Les Balkans autrement

Stéphane YÉRASIMOS Le retour des Balkans 1991-2001. 2002. Paris. autrement. Collection Mémoires

Deux axes principaux constituent cet ouvrage : le premier se rapporte aux guerres yougoslaves de 1991 à 1999, alors que le second analyse la transition du communisme à l’intégration européenne.
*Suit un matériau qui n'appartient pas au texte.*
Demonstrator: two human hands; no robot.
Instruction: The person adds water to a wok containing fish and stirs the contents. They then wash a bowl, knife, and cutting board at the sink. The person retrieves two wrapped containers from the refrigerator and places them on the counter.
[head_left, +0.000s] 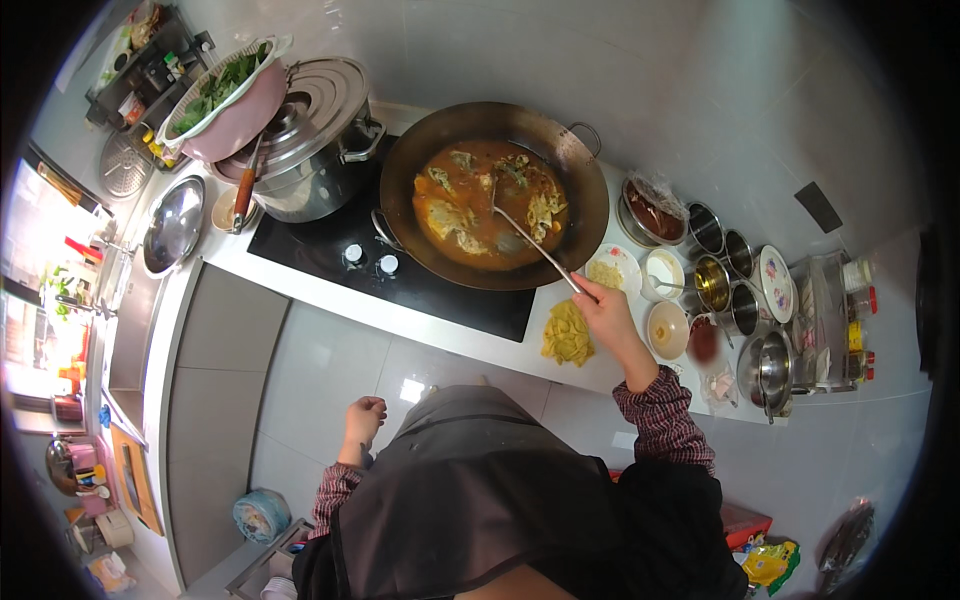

Couverture de Retour des Balkans
Par son éclairage diversifié sur la dernière décennie du XXe s., ce volume donne une perspective intéressante de cette région. Par exemple quand il est question du Sandjak, l’auteur montre les tenants et aboutissants d’une recherche d’autonomie. Les revendications de cette minorité slave de confession musulmane établie à la frontalière de la Serbie et du Monténégro rappellent les enjeux de cette région au début du XXe s. alors objet de rivalité entre Vienne et Istanbul, alors qu’en 1990 il s’agit d’un problème interne à la Yougoslavie. La dynamique des forces politiques en présence est même à l’origine de cette question, en particulier l’activisme d’Ugljanin au sein du parti musulman de la Yougoslavie SDA –Parti de l’action démocratique–. La revendication d’un Sandjak souverain a envenimé les relations déjà tendues entre les musulmans d’un côté, les Serbes et les Monténégrins de l’autre. Pour soutenir son action le leader n’hésita pas à s’impliquer dans un trafic d’armes et à solliciter l’appui international d’Ankara et de Riyad. L’évolution de la situation en Bosnie encouragea également de nombreux sandjakois à émigrer vers Sarajevo (sans lien avec une épuration ethnique), créant également des tensions avec les Musulmans bosniaques. L’aspiration à l’émancipation de cette région peuplée en majorité de slaves musulmans est compréhensible, mais l’utilisation de ce vœu pour asseoir le pouvoir d’un homme ont accru les ressentiments et desservi la population.
Les articles consacrés à la Grèce et à la Bulgarie montrent que les équilibres sont souvent fragiles et que l’usage d'un nationalisme exacerbé cause des préjudices importants. En Bulgarie, la chute du Mur est marquée par une explosion de conflits communautaires en réaction à la politique de « renaissance nationale » du régime communiste de Jikov. La politique de restitution des droits aux minorités, en particulier à la minorité turque musulmane, a été maintenue malgré les réactions nationalistes. Ce succès est dû à la clairvoyance des ex-communistes qui ont permis la création d’un « parti turc » qui a pu trouver une place entre leur formation et celle de leurs opposants nationalistes en raison de la modération de son programme.
En (vieille) Europe le processus de formation de l’État-nation a été un processus lent et cette transformation n’a commencé que tardivement dans les Balkans. Les conflits mondiaux et l’ère communiste ont également agi sur ce processus, de même que les luttes d’influence entre Européens et Américains au lendemain de l’effondrement du bloc de l’Est. Ces jeux ont été mis en évidence par la provenance des différentes forces d’interventions lors de la décennie de conflits, ainsi que par le rôle des ONG relayées par les médias.
La légitimité de la Yougoslavie communiste reposait sur le mythe de la fraternité et de l’unité. Lors de la chute du régime, la mémoire officielle de la Seconde guerre mondiale est remise en cause et instrumentalisée par les diverses nationalités. Pendant les guerres yougoslaves, les forces en présence multiplient
ad nauseum les références au conflit mondial, par exemple en affirmant chacune être victime d’un génocide. Le territoire est marqué de tombes de héros et de martyrs, de monuments aux morts, la vie est rythmée par les commémorations et les repères sont modifiés par la nouvelle nomenclature des rues. Les mémoires se cristallisent autour de mots qu’il faudra réviser et accorder : les sondages révèlent une opinion des Musulmans bien plus favorable de la vie commune en Bosnie-Herzégovine sous Tito que celle des Serbes et des Croates. Les dénonciations de crimes commis par sa propre communauté –qui sont rarement sans conséquences pour leur auteur– illustrent la volonté de voir ces mémoires collectives apaisées.